• [THE TASK] Please reproduce the data below exactly, from the first line through the line containing "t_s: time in", and leave every later line out.

(Data items)
--*--

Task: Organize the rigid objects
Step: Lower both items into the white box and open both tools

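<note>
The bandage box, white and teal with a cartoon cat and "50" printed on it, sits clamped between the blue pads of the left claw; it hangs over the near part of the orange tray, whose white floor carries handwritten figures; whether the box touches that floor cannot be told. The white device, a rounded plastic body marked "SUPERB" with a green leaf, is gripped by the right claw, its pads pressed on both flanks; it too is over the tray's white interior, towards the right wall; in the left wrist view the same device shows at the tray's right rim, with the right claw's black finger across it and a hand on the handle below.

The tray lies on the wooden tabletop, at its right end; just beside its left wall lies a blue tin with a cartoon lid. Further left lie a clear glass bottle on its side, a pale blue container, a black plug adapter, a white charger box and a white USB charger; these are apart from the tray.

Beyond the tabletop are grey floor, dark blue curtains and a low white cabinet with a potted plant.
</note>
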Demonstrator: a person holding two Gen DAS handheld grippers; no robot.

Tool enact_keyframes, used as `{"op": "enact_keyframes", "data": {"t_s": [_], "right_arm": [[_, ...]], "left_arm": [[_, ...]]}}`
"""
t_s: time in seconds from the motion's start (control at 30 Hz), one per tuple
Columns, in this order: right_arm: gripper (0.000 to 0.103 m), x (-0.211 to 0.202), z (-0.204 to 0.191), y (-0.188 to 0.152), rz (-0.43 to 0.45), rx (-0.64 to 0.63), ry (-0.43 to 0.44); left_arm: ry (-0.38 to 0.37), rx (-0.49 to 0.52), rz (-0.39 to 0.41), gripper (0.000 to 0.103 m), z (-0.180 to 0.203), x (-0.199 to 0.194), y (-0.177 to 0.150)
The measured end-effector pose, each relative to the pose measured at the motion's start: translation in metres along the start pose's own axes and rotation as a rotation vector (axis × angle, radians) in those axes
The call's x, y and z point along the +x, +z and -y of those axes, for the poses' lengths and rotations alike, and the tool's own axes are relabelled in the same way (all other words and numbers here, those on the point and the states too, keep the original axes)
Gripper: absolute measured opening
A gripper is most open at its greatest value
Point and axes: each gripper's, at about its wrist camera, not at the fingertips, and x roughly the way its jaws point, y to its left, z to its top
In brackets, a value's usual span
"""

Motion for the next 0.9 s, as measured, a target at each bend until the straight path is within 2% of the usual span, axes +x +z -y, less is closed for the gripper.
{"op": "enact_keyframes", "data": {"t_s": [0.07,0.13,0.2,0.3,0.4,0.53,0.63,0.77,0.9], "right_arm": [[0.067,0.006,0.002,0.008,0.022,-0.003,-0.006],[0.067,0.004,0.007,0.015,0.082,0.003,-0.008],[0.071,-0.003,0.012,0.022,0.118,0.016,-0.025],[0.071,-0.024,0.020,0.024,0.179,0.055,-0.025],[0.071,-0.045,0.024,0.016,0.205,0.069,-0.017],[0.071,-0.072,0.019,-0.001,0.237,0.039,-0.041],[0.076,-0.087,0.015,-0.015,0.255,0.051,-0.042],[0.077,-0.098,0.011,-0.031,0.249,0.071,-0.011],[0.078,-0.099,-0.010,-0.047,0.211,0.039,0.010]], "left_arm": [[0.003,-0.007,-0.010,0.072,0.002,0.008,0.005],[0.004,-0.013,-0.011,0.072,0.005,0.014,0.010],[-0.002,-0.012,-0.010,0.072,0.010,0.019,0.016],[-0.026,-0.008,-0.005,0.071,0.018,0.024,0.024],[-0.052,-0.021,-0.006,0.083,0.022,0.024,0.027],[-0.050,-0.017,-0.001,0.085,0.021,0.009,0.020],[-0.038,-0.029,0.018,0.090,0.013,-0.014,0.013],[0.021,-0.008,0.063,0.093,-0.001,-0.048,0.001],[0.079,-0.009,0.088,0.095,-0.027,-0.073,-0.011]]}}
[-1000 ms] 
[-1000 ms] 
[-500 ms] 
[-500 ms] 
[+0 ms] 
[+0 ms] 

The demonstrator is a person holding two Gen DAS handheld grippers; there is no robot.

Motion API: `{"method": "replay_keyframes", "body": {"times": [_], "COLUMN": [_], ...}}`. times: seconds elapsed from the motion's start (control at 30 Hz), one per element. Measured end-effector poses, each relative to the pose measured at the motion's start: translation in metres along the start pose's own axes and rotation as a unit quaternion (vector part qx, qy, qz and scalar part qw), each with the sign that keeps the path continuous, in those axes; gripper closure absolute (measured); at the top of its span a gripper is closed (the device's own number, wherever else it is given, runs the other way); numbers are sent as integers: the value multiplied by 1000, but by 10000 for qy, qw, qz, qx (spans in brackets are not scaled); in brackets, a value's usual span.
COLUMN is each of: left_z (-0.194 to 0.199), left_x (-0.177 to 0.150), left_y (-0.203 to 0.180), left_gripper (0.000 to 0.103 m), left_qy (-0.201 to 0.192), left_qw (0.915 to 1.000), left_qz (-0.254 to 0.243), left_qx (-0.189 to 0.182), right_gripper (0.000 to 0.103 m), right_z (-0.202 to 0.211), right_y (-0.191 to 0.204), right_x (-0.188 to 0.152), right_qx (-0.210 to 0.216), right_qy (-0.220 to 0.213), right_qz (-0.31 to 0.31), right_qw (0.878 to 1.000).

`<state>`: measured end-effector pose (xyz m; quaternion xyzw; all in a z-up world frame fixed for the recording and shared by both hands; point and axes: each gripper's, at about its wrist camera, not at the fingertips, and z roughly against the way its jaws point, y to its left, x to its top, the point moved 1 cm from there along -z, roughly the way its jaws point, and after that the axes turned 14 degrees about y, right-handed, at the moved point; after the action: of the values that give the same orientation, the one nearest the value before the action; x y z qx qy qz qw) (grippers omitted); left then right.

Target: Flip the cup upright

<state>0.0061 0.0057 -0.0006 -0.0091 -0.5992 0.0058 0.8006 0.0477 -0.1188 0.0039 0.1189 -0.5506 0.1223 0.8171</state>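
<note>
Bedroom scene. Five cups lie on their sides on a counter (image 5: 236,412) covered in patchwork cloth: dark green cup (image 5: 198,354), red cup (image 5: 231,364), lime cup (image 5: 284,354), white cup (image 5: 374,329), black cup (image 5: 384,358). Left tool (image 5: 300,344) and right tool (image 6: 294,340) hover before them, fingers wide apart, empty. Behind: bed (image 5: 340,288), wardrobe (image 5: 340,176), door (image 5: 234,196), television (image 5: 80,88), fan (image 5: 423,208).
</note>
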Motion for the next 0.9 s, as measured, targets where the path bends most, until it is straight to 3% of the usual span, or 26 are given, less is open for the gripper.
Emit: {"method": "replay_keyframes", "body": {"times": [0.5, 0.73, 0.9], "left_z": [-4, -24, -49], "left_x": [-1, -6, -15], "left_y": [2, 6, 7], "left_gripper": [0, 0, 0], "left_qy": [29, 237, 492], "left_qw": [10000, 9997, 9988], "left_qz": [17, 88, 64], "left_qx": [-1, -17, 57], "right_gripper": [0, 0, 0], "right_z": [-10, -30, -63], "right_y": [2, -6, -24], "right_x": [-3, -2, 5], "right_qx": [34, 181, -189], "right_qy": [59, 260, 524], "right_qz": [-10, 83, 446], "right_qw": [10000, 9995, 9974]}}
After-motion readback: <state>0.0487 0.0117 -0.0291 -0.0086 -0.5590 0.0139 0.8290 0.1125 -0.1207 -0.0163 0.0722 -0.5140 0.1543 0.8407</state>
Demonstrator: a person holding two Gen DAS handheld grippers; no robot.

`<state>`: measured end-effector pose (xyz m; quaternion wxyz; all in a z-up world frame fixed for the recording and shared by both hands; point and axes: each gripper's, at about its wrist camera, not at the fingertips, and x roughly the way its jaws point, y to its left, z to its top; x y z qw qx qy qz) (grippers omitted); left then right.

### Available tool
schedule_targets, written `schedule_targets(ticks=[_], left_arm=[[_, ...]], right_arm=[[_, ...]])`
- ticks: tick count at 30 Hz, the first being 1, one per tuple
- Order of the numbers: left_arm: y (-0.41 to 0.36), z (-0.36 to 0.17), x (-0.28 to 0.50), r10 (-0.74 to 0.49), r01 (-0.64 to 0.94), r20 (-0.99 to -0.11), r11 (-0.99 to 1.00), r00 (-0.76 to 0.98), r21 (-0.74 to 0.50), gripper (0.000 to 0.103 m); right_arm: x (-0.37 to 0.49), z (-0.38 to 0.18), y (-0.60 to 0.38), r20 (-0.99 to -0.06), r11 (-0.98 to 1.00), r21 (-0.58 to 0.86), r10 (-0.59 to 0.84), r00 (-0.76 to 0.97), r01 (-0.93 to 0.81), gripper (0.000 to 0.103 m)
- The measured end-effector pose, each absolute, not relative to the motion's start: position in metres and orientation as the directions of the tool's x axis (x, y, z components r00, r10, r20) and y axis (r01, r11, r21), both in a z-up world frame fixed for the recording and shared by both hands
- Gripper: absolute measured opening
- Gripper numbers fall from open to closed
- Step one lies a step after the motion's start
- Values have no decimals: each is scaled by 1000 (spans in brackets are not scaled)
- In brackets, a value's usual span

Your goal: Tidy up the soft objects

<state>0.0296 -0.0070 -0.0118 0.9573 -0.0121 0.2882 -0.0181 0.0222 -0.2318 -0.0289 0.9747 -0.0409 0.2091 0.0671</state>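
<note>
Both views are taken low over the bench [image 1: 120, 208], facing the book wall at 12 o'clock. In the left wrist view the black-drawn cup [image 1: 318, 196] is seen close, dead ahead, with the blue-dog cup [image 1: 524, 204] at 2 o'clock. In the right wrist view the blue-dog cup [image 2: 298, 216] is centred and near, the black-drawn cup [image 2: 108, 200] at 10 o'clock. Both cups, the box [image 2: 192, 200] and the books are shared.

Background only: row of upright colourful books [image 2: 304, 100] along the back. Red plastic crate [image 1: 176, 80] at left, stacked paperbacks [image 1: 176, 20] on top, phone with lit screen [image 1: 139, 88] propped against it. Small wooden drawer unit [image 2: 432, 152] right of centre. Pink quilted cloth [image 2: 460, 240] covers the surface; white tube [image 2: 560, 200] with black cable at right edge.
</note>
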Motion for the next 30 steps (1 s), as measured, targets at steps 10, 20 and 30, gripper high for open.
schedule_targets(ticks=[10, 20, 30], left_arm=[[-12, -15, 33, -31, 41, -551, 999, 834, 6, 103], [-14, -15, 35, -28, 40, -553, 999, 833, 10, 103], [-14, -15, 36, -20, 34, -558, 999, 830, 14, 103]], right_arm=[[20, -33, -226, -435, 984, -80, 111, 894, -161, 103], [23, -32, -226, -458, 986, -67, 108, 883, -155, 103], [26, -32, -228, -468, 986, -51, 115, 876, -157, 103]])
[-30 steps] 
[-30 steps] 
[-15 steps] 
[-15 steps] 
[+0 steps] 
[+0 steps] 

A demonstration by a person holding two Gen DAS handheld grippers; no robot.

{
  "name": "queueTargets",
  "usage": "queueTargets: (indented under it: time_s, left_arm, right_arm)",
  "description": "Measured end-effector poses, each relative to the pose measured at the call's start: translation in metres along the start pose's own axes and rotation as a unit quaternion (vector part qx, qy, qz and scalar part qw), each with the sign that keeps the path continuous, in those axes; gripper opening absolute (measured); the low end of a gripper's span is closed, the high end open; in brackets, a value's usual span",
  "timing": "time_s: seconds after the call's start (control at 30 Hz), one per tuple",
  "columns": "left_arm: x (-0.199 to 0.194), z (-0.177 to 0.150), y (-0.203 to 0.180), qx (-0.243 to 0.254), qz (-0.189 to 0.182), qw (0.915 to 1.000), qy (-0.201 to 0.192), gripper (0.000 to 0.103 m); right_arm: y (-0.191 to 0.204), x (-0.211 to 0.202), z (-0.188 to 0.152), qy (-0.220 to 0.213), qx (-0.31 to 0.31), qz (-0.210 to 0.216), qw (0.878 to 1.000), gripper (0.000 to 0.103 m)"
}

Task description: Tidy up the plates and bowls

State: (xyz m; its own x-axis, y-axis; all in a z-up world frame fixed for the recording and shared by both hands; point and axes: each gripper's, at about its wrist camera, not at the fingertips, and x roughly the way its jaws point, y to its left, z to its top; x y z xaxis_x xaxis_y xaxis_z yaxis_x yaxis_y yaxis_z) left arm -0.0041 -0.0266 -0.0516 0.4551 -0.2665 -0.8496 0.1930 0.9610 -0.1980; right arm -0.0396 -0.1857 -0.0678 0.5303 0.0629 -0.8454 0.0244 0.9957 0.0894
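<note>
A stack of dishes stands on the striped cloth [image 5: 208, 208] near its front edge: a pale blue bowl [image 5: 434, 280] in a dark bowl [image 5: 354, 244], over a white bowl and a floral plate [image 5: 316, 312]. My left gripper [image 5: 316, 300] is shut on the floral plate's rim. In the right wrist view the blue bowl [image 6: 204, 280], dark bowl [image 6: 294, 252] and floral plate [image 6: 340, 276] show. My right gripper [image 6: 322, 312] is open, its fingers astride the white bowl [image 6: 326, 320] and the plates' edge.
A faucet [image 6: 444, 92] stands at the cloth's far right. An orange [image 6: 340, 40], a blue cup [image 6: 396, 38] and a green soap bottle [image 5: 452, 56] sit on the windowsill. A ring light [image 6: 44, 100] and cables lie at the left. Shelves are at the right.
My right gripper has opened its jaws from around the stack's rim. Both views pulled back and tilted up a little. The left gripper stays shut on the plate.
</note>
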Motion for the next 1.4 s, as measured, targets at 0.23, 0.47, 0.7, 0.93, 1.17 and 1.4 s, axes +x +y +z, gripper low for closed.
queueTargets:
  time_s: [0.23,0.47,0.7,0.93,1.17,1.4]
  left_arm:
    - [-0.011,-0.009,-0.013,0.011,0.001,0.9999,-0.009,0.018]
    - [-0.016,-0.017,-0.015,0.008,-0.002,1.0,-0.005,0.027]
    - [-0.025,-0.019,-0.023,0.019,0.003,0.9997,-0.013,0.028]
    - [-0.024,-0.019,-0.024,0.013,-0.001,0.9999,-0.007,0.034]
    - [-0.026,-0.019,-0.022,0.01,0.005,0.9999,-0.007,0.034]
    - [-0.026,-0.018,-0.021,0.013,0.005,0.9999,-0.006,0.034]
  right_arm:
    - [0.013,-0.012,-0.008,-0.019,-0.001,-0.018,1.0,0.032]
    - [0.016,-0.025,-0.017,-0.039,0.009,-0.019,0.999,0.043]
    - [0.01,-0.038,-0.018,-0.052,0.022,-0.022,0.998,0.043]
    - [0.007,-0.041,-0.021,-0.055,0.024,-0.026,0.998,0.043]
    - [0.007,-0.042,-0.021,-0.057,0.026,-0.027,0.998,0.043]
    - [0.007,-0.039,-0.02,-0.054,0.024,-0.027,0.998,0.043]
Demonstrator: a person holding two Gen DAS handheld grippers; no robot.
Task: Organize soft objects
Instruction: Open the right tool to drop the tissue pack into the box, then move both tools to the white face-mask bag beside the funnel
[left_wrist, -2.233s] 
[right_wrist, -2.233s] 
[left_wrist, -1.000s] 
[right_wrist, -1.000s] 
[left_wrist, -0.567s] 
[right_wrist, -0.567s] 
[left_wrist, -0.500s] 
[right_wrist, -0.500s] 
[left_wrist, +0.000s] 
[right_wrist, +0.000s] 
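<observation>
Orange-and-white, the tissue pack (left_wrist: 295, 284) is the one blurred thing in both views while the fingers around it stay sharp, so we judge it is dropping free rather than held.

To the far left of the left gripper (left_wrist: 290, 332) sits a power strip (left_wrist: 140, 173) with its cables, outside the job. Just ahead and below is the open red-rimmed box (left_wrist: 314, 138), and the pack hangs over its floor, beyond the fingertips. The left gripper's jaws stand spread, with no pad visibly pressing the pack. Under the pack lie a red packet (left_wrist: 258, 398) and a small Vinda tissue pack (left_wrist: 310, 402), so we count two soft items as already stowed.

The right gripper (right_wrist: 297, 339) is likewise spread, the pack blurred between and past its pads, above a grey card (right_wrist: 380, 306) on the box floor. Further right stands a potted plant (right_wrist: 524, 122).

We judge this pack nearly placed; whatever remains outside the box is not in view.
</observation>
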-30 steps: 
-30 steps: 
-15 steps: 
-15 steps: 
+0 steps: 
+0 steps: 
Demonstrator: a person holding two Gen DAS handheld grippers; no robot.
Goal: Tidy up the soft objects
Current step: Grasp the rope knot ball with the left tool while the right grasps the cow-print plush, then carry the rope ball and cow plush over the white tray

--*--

• [TASK RESULT]
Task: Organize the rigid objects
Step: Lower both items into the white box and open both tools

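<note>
The bandage box, white and teal with a cartoon cat and "50" printed on it, sits clamped between the blue pads of the left claw; it hangs over the near part of the orange tray, whose white floor carries handwritten figures; whether the box touches that floor cannot be told. The white device, a rounded plastic body marked "SUPERB" with a green leaf, is gripped by the right claw, its pads pressed on both flanks; it too is over the tray's white interior, towards the right wall; in the left wrist view the same device shows at the tray's right rim, with the right claw's black finger across it and a hand on the handle below.

The tray lies on the wooden tabletop, at its right end; just beside its left wall lies a blue tin with a cartoon lid. Further left lie a clear glass bottle on its side, a pale blue container, a black plug adapter, a white charger box and a white USB charger; these are apart from the tray.

Beyond the tabletop are grey floor, dark blue curtains and a low white cabinet with a potted plant.
</note>
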Demonstrator: a person holding two Gen DAS handheld grippers; no robot.

Tool enact_keyframes, used as `{"op": "enact_keyframes", "data": {"t_s": [_], "right_arm": [[_, ...]], "left_arm": [[_, ...]]}}`
"""
t_s: time in seconds from the motion's start (control at 30 Hz), one per tuple

With that, the output is done.